Abstract
Cardiac angiosarcomas are rare, rapidly progressive tumours that often present as diagnostic dilemmas resulting in delayed diagnosis. They should be considered in patients with recurrent pericardial effusions.
A 33-year-old man presented for evaluation of a recurrent pericardial effusion. Infectious and rheumatological workups were negative. Pericardial fluid cytology and pericardial biopsy were unremarkable. Imaging, including echocardiogram and magnetic resonance imaging, were nondiagnostic.

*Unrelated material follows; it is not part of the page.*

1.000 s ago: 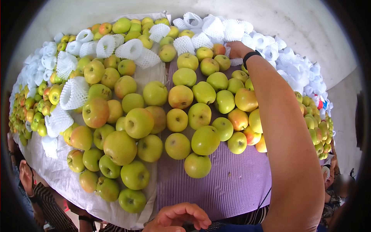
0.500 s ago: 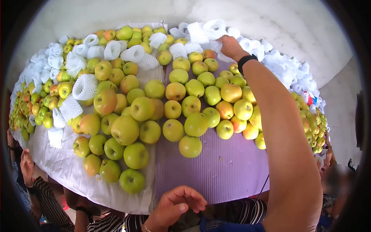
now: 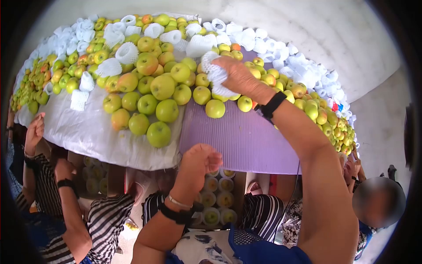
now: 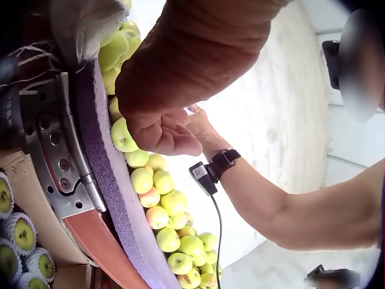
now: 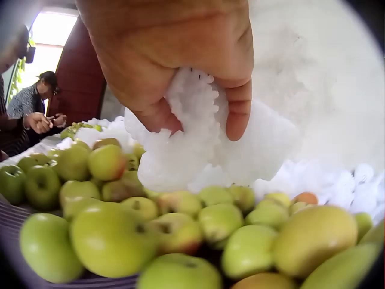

While awaiting surgical intervention, the patient developed respiratory failure requiring urgent intubation. Intraoperatively, he experienced significant hemorrhage from the myocardium. Hemostasis could not be achieved and the patient expired. Pathology reports revealed metastatic angiosarcoma.
The present case illustrates a rare case of primary cardiac angiosarcoma posing a diagnostic dilemma in a young man. The authors present the challenges in diagnosis, and review the most current diagnostic and therapeutic strategies in the care of patients with this condition.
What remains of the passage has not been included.